Francesco Binfaré, in designing his new sofa, observed the real life of painters in their studios, where the course of existence had left marks and folds on a threadbare sofa. Binfaré recognized there a concept of comfort as intriguing as it is distant from the code of orderly perfection. The result is Sfatto, whose name means ‘disheveled’,  with its ultra-soft padding and adjustable backrest, covered in heavy fabrics.  
As always in the Edra philosophy, achieving this ‘informal’ image was preceded by complex research, consisting on the one hand of sophisticated engineering, and a long process of manual finishing on the other. With one simple movement, Sfatto allows the user to easily switch from a classic low divan to a high, inviting sofa.

“Alice” armchair, design Jacopo Foggini

Jacopo Foggini stunned the design world by proposing luminous creatures, with organic forms and brilliant colors made of translucent plastic cord. Today, Foggini revives this style, re-proposing the plastic cord in a form that seems to tangle and unwind to create a tremulously armchair, which in reality is absolutely solid; apparently made by hand and left unfinished; characterized by colors like lemon yellow, petroleum green and fuchsia pink, all mixed together.  
Below, a light source, so that Alice is lit from within.

Info on Edra

Edra was founded in 1987. Characterized from the outset by a highly innovative approach to design and manufacturing, its roots were nonetheless solidly planted in an established tradition of furniture making that the Mazzei family had maintained since 1949. The revolution introduced by Monica and Valerio Mazzei, offspring of the founding generation, and by Massimo Morozzi, art director from the start, began from a specialized knowledge of production methods and developed in one of the richest historical, artistic and craftsmanly contexts in the world, Tuscany.
The name Edra derives from a compression of the Greek word exedra, which refers to an architectural space reserved for philosophical conversation, confirming that right from the beginning, Edra was focused on the relationship between the furniture it produces and the architecture that hosts it. A relationship of respect, but also of the reciprocal ability to surprise by refusing to accept stereotypes and clichés. As such, since 1987 Edra has sought to propose innovative objects at the cutting edge of contemporary design, both formally and technologically.
Objects-icons that embody the Edra spirit and therefore difficult to imitate, far from the contrived quest for superficial details, capable of becoming ‘contemporary classics’, conserving their power over time and, precisely for this reason, achieving timelessness.
This is why Edra’s pieces are found not only in the most interesting interiors of the past quarter century, but in the permanent collections of the world’s foremost design museums, including the Centre Georges Pompidou (Paris), MoMA (New York), the Triennale Design Museum (Milan) and Vitra Design Museum (Weil am Rhein), not to mention major museums in Chicago, Lisbon, Montreal, Tokyo, Lausanne, Munich, Philadelphia, Hamburg, Tel Aviv, Vienna, Helsinki, even the remote Icelandic Museum of Design and Applied Arts in Reykjavik.
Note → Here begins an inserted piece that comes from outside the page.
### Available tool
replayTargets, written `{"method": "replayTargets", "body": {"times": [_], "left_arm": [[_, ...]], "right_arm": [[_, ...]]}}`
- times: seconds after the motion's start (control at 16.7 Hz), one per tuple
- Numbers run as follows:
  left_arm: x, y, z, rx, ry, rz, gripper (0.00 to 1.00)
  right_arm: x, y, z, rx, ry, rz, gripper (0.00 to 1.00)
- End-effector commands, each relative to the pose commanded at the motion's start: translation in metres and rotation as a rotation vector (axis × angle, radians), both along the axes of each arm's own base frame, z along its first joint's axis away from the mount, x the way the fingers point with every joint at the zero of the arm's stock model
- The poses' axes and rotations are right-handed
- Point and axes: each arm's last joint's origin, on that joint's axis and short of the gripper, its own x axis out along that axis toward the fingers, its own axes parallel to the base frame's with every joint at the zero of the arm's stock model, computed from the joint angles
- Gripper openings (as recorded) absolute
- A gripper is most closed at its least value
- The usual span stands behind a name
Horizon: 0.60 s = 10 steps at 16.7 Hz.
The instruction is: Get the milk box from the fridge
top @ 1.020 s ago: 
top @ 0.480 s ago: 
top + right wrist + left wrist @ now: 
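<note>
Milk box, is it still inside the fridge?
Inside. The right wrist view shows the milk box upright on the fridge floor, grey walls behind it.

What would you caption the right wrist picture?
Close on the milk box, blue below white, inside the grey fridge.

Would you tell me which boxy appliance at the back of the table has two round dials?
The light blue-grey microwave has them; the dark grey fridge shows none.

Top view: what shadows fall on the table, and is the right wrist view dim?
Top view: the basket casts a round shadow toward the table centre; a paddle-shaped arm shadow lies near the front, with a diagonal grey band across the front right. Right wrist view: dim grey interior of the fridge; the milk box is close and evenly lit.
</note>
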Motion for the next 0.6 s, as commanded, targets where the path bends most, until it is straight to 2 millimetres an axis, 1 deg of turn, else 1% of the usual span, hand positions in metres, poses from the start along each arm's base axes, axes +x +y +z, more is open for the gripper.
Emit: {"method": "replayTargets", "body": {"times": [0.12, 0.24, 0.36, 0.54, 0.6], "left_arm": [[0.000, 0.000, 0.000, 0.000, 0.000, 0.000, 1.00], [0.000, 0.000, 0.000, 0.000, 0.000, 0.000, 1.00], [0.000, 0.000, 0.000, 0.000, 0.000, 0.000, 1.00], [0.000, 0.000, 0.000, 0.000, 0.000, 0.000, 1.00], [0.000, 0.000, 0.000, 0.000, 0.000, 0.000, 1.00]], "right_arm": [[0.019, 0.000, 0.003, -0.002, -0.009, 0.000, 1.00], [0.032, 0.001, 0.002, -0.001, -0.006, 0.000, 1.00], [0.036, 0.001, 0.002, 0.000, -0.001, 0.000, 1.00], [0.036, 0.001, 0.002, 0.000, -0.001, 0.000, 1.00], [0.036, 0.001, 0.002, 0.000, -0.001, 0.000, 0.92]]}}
The essence of the Edra spirit derives from what can be called a policy of encounters, foremost among which was the epochal encounter with Massimo Morozzi, architect, designer and exponent in the late ‘60s of the radical Florentine groups. Morozzi proposed to Edra an approach that was absolutely atypical in Italy, consisting of advanced research, both technical and formal, whereby every project, indeed every detail would simultaneously involve the most innovative technologies and the most refined manual skills, in keeping with the motto ‘High Tech – Hand Made’.
This lateral vision, as free as it is original, made possible the other encounters that have come to define Edra. First, with Francesco Binfaré, an Italian ‘outsider’ who found in Edra the opportunity to demonstrate his unrivalled talent in designing upholstered furniture. Indeed, his famous sofas have revolutionized this heretofore static category, introducing a new concept of comfort.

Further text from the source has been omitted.